# Who sells prebuilt roof trusses?



## Termite (Apr 13, 2008)

Even if you can buy them at a box store, don't. I practically guarantee you that they're incapable of providing the guidance and support you need when ordering a truss, which is an engineered product. They're probably more than willing to sell them and act like they know what they're doing though. All you're doing by going to them is adding a (stupid) middleman between you and the producer.

Many lumber yards (not hardware or home improvement stores...real lumber yards) are a good source for them. Nobody will have them in stock, they're made to order. My first stop would be the phone book. There are probably truss manufacturers in your area that would sell directly to you or through a distributor lumberyard.


----------



## jk333 (Oct 14, 2008)

thekctermite said:


> Even if you can buy them at a box store, don't. I practically guarantee you that they're incapable of providing the guidance and support you need when ordering a truss, which is an engineered product. They're probably more than willing to sell them and act like they know what they're doing though. All you're doing by going to them is adding a (stupid) middleman between you and the producer.
> 
> Many lumber yards (not hardware or home improvement stores...real lumber yards) are a good source for them. Nobody will have them in stock, they're made to order. My first stop would be the phone book. There are probably truss manufacturers in your area that would sell directly to you or through a distributor lumberyard.



ok, so go through a lumberyard, makes sense and probably alot cheaper too. Thanks


----------



## bjbatlanta (Jul 16, 2008)

Like Termite said, try the phone book first.

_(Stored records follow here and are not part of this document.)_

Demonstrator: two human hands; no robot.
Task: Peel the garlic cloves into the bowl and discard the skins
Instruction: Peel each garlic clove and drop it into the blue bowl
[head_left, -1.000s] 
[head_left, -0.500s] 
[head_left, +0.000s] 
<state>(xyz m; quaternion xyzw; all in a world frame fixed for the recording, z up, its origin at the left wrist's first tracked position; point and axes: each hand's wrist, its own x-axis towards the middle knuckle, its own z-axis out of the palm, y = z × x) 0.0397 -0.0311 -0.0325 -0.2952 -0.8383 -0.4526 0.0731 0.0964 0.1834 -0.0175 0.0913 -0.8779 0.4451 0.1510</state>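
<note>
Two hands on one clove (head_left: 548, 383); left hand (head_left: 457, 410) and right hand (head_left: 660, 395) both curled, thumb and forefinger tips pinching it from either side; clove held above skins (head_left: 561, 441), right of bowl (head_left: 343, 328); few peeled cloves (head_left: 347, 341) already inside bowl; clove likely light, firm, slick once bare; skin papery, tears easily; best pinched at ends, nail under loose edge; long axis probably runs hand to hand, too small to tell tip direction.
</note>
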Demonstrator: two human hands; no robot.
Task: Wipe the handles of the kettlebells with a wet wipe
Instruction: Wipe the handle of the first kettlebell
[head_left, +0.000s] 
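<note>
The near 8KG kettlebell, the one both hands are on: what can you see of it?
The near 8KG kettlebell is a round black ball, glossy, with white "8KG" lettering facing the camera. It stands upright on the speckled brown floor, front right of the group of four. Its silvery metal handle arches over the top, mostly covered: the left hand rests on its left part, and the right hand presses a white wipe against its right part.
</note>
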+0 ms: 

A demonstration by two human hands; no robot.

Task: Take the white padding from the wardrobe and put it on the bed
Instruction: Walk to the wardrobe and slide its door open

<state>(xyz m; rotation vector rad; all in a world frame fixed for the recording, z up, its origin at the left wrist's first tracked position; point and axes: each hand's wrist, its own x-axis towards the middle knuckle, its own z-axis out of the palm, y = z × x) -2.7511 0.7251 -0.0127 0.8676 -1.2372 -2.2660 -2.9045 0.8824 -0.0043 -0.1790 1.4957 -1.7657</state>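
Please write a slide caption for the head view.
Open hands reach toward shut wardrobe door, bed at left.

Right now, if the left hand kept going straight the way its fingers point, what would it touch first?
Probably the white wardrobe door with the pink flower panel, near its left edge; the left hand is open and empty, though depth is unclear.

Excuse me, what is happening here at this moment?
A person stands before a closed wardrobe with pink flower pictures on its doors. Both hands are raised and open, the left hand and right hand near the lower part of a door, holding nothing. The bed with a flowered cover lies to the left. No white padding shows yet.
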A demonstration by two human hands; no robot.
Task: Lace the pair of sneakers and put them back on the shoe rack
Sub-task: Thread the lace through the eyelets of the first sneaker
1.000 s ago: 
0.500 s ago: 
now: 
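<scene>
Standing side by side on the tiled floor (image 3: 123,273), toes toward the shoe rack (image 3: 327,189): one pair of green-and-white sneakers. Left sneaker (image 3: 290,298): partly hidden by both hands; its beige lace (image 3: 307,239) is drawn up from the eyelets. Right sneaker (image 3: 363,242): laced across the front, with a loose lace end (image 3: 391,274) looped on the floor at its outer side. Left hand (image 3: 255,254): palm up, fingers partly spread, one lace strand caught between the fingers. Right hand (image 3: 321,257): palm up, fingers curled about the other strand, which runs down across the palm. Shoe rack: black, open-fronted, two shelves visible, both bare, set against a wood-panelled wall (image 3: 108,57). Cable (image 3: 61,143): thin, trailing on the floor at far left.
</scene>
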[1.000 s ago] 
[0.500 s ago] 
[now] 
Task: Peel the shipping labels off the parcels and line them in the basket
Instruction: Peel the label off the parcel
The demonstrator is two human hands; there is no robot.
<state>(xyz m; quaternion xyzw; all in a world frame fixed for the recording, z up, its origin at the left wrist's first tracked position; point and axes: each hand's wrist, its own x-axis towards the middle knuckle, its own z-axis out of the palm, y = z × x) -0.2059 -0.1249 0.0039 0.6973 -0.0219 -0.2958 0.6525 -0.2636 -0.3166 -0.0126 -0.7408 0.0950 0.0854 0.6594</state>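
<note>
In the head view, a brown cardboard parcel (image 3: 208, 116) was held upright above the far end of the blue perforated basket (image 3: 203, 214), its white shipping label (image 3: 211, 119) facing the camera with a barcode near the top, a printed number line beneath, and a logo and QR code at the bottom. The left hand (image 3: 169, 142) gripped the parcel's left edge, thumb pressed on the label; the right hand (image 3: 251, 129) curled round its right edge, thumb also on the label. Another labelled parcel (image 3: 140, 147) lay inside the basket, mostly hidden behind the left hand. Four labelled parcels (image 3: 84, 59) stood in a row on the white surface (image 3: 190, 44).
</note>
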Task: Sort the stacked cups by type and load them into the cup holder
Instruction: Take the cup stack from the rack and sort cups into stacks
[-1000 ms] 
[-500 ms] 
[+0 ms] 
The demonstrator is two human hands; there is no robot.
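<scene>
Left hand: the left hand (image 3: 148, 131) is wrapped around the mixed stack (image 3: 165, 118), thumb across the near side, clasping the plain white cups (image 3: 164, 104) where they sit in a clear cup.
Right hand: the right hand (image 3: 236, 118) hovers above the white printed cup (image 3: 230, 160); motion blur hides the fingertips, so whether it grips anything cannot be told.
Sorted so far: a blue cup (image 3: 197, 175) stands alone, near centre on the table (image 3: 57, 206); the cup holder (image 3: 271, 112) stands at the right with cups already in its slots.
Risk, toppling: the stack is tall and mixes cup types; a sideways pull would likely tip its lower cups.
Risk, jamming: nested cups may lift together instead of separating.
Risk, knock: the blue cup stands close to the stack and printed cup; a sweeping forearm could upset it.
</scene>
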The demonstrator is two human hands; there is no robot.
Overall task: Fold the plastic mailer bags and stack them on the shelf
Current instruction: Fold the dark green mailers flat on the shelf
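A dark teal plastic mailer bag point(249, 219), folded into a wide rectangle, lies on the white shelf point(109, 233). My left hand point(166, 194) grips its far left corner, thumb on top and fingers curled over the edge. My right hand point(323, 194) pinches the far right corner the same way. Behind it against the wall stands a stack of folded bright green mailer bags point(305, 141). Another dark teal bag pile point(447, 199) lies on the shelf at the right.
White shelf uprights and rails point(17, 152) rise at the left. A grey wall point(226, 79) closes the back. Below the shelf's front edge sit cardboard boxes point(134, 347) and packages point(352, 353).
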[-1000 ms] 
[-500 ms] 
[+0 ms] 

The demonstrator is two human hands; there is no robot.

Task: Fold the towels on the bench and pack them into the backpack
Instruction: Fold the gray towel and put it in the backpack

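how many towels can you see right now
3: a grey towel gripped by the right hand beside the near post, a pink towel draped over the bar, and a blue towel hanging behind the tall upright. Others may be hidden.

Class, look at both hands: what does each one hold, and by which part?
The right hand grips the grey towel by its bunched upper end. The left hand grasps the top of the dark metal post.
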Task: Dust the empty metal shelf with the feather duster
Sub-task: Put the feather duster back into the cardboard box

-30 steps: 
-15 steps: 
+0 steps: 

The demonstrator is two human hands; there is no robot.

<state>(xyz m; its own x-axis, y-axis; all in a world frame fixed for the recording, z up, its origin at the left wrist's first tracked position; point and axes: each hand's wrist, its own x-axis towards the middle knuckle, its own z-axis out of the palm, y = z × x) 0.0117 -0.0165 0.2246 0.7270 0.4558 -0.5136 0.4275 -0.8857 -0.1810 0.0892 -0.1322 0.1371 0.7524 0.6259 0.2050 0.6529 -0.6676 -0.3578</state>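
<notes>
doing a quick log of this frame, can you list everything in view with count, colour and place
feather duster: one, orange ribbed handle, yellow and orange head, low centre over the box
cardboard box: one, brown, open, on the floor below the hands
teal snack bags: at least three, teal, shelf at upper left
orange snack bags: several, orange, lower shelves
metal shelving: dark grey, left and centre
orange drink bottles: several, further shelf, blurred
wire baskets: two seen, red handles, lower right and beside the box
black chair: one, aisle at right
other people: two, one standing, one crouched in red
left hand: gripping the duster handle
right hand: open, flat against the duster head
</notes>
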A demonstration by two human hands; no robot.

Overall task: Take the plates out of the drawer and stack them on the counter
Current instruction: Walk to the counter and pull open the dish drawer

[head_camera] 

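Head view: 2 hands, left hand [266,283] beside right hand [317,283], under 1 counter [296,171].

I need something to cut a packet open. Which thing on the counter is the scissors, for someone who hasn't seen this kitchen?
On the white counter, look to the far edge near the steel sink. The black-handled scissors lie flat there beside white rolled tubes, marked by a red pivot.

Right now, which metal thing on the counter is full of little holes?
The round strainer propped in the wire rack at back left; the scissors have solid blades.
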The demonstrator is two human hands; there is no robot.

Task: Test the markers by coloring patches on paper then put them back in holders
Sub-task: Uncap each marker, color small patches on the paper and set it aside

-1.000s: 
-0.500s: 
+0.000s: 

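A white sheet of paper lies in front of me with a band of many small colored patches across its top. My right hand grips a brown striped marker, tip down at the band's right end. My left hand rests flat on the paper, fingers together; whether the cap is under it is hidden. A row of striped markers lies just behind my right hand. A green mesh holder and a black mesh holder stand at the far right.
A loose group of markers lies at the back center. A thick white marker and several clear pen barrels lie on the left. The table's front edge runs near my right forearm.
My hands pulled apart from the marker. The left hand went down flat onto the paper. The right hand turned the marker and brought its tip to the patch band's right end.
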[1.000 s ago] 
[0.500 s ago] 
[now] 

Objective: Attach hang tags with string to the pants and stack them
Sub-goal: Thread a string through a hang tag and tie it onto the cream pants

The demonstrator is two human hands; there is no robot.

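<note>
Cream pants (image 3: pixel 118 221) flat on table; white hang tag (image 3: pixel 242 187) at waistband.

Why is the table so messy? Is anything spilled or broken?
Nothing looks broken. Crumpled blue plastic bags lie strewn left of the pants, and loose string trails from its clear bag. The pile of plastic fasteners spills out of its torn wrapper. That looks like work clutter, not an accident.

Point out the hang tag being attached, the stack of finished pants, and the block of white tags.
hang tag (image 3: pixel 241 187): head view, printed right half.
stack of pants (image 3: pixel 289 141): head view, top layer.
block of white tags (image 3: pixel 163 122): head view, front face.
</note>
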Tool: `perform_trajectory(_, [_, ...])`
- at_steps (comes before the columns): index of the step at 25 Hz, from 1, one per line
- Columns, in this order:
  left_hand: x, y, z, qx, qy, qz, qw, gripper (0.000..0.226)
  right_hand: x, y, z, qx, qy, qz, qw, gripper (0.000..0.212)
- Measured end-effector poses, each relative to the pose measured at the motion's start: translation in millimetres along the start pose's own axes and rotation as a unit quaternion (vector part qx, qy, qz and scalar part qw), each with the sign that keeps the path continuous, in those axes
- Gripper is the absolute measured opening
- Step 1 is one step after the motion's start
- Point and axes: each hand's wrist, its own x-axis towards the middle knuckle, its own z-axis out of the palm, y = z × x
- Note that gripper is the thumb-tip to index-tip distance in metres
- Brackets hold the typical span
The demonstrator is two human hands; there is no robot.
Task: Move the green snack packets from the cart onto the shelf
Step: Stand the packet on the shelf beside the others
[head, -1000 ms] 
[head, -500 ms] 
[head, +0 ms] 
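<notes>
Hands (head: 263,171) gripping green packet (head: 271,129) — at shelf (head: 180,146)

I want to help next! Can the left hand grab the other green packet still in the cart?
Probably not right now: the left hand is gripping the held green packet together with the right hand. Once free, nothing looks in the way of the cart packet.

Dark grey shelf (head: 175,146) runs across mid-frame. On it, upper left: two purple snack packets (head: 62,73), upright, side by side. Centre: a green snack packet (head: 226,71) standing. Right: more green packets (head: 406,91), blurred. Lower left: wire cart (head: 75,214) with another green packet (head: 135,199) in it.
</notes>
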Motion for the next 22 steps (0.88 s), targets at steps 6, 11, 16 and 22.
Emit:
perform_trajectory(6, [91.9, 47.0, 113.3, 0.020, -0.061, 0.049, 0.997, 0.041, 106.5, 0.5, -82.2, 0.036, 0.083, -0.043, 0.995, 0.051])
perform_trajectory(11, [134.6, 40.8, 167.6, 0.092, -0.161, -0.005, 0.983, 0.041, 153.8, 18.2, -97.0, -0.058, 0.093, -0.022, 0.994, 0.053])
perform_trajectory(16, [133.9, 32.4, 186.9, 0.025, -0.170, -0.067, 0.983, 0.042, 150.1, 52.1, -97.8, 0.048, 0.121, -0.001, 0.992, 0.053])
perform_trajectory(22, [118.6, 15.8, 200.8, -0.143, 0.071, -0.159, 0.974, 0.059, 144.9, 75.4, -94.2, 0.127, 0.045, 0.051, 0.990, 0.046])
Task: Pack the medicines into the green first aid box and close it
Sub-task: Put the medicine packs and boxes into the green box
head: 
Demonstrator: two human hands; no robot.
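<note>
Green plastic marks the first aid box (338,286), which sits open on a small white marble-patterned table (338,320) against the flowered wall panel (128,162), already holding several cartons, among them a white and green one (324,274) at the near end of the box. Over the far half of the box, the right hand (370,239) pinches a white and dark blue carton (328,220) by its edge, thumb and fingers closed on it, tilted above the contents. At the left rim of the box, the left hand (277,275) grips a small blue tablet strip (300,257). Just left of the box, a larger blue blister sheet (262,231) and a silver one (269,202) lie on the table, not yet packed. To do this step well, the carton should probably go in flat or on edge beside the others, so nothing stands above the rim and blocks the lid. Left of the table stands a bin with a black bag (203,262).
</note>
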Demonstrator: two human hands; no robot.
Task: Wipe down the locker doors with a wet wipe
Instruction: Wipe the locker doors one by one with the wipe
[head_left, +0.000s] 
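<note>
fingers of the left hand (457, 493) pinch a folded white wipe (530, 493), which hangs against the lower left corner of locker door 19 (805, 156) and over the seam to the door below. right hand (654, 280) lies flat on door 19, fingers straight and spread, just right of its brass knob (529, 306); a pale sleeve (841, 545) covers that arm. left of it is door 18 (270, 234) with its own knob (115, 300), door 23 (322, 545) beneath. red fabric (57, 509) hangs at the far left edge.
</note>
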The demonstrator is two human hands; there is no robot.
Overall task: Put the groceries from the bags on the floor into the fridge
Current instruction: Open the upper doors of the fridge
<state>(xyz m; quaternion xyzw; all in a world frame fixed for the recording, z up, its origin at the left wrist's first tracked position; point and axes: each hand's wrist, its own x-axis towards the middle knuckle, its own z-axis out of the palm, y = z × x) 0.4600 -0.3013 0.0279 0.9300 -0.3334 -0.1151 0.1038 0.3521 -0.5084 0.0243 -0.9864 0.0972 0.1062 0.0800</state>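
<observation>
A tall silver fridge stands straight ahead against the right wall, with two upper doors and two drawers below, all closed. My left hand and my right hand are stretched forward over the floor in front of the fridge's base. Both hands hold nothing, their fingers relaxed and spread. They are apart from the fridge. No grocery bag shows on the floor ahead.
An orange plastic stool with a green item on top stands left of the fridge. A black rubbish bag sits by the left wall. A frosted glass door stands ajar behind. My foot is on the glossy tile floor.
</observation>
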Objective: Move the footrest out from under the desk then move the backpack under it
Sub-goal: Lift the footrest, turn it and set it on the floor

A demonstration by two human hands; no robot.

I know of two truss mfgrs. within 15 miles of where I live. Deal direct and save the middleman cost. If none around, then go to the lumber yard.


----------



## Maintenance 6 (Feb 26, 2008)

And make sure you get the engineering data sheet from the truss manufacturer. It will list the design loads for the top and bottom cords as well as the bracing requirements. Another advantage to buying local is that they will be familiar with the snow load and seismic requirements for your area and can make sure the truss meets code. Many building inspectors will want to see the engineering sheet just for that reason.


----------



## bjbatlanta (Jul 16, 2008)

Good point.....not much call for snow or seismic specs here, but I'd want a copy of the engineering data anyway.


----------